Schachmann verletzt sich an der Hand und droht auszufallen

Auch dem deutschen Meister Maximilian Schachmann droht nach einem Sturz in der gleichen Kurve ein vorzeitiges Aus bei seinem Debüt. „Mir ist das Vorderrad weggerutscht, mir haben 20 Zentimeter gefehlt. Da kamen die Gitter“, sagte Schachmann am Freitag in der ARD.

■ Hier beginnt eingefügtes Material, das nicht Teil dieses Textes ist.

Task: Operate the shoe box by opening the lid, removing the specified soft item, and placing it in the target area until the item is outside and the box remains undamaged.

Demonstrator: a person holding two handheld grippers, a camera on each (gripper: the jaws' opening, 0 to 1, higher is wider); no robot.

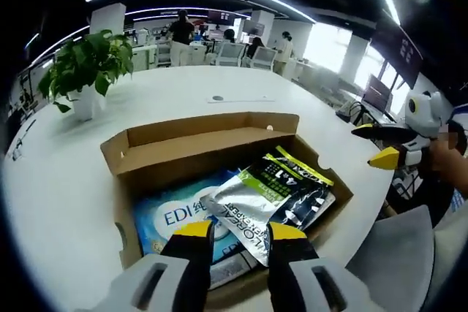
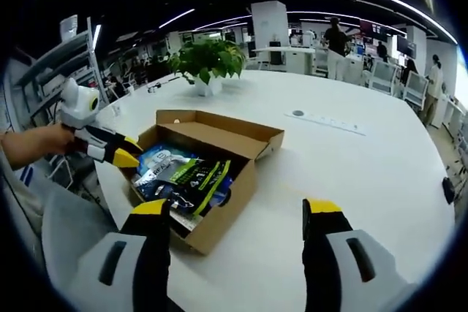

Beim Einzelzeitfahren in Pau war der Bora-hansgrohe-Profi auf den letzten Kilometern gestürzt. Danach quälte sich Schachmann mit einem aufgeschlagenen rechten Knie ins Ziel. „Meine linke Hand ist das Problem“, erklärte der 25-Jährige. Er sei bei dem Sturz auf die Hand gefallen, berichtete er.

Schachmann lag ausgezeichnet im Rennen und war auf dem Weg zu einer Top-Platzierung. „Ich war schnell und hatte einen guten Rhythmus“, sagte der 25-Jährige. Doch dann endete das Teilstück für ihn mit blutendem rechten Knie und schmerzverzerrtem Gesicht.